Luciano Oliveira - [email protected]

Opinião: Um portal da realidade

AREIA BRANCA ANTIGA, A PRAÇA DA PREFEITURA …adolescentes das altas classes sociais areia-branquenses, após a missa, num verdadeiro desfile pelas calçadas da Praça da Conceição, exibiam a última moda vinda da capital

Na série “Fala Memória” de hoje (19/09/2010), o artigo intitulado “O Portal da Rua do Meio”, de autoria do Dr. Evaldo Alves de Oliveira, traz à tona a discussão sobre lugares e situações que nos fazem transcender o mundo real e navegar, em meio a lembranças da infância, num mar de poesia. Fala-se de “Portais”.

É um tipo de debate cheio de saudosismo e emoção. E muito bom. Mas, não podemos deixar que nos contaminemos pelo transcendentalismo e que se anule o pensamento racional. É necessário levar em conta que esses “Portais”, sejam os metafísicos de Dan Brown ou poéticos de Dr. Evaldo, todos eles, estão inseridos na realidade material, da qual não conseguem desacoplar-se.

O Pórtico idealizado pelo autor, por exemplo, ao mesmo tempo em que nos põe em contato com emoções do passado, é um “Cartão Postal” da realidade dura do Brasil e da América Latina… da desigualdade social.

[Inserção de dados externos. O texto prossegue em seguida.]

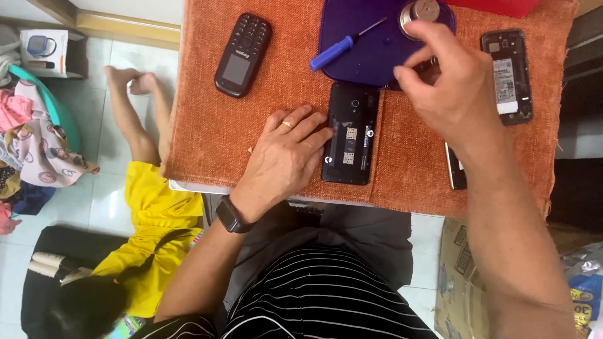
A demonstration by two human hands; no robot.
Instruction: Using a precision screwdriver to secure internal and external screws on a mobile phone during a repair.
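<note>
While the left hand (286, 147) lies flat, fingers spread, pinning the opened black smartphone (350, 133) to the orange-clothed table (207, 125), pressure there should stay even so it cannot slide; the right hand (449, 85) hovers above, fingertips pinched narrow, whether on something small I cannot tell; a blue screwdriver (342, 45) rests on the purple tray (377, 63).

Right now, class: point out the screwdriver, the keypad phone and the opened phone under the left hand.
blue-handled screwdriver (333, 53), head view, on its handle
black keypad phone (242, 54), head view, mid-body
opened black phone (352, 135), head view, exposed back
</note>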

O quadrilátero em que os vértices são a Sede da Prefeitura, a Praça da Conceição, a Casa de Caboclo Lúcio e a Casa de Manoel Bento foi palco de inumeráveis cenas de nosso mundo desigual, tão emblemáticas do Nordeste Brasileiro. Era por ali que os adolescentes das altas classes sociais areia-branquenses, logo após a missa católica, e num verdadeiro desfile pelas calçadas da Praça da Conceição, exibiam a última moda vinda da capital, fato intrigante à época ante o cotidiano de uma diminuta e pobre cidade do litoral norte-rio-grandense. Foi dali, da Casa do Caboclo Lúcio, transformada em Escola Estadual Dr. Dagmar Sabino, e da Casa de Manoel Bento, convertida em Escola Desembargador Silvério Soares, no final dos anos 80 e início dos 90, que houve a debandada dos estudantes filhos de pais ricos para Mossoró e Natal, buscando um ensino de melhor qualidade. E quedaram somente os pobres. Era naquele polígono que se concentravam os blocos carnavalescos de salão antes de seguirem para o Ivipanim Clube, fenômeno que era marca registrada da elite, já que o custo dessa aventura era acessível a poucas pessoas.

De fato, aquele “Portal”, o Portal da Rua do Meio, também tem uma fachada de desigualdade. E não se pode esquecer isso. Não que se tenha que eliminar o lado poético da História de Areia Branca, mas que se deva considerar que, inserida nos belos e saudosos cenários e cartões postais areia-branquenses, a realidade já foi tão ou mais difícil antigamente como é hoje. Se assim não se faz, corre-se o risco de ver o amor e a admiração pela nossa cidade serem consumidos pelo confronto com a crueldade do mundo real. Um mundo sem poesia.

· Marcelo Mendonça, areia-branquense. Médico, com atuação em Brasília (DF).